**Exercise instructions**.
In your copy, leave out the pictures; write out all the data exactly.

═══ Source material

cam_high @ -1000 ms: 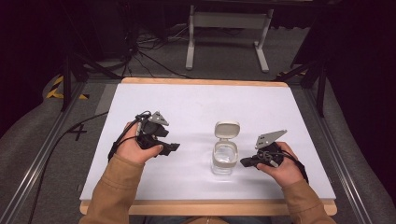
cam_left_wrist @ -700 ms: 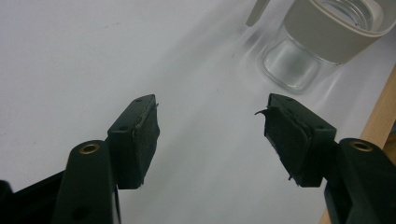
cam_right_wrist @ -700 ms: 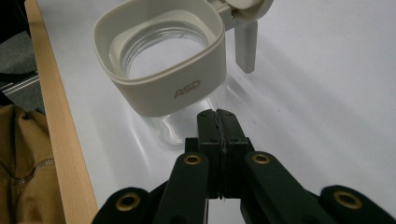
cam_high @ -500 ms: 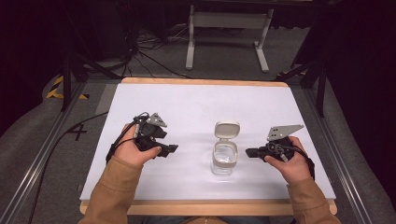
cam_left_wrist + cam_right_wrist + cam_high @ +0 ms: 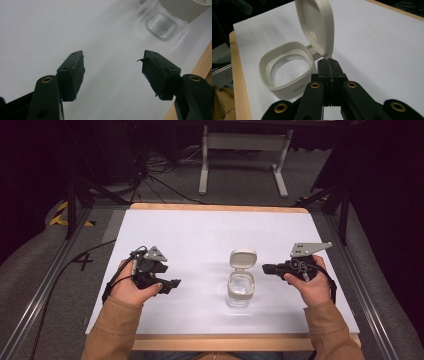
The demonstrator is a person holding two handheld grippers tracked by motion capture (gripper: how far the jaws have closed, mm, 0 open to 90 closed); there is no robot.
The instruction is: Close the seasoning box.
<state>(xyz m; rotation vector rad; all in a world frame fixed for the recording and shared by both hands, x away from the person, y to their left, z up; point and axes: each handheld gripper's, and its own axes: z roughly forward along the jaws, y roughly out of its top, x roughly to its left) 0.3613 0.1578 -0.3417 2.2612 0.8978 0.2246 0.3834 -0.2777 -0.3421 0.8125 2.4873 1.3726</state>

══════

**Solution for this task**.
cam_high @ -1000 ms: 
cam_left_wrist @ -700 ms: 
cam_right_wrist @ -700 ms: 
cam_high @ -500 ms: 
cam_left_wrist + cam_right_wrist + cam_high @ +0 ms: 
The demonstrator is a person holding two handheld grippers tracked by motion capture (gripper: how far the jaws have closed, mm, 0 open to 90 closed); there is no robot.
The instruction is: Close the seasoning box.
<state>(xyz m; rotation vector rad; all in a world frame fixed for the recording and shared by both hands, x away from the person, y to their left, z up; point and axes: each handheld gripper's, and its own axes: z roughly forward along the jaws, y roughly out of its top, x roughly to its left) 0.3613 0.1578 -0.3417 2.2612 0.8978 0.2246 0.3834 -0.2777 -0.3421 0.8125 2.4873 1.3726</state>

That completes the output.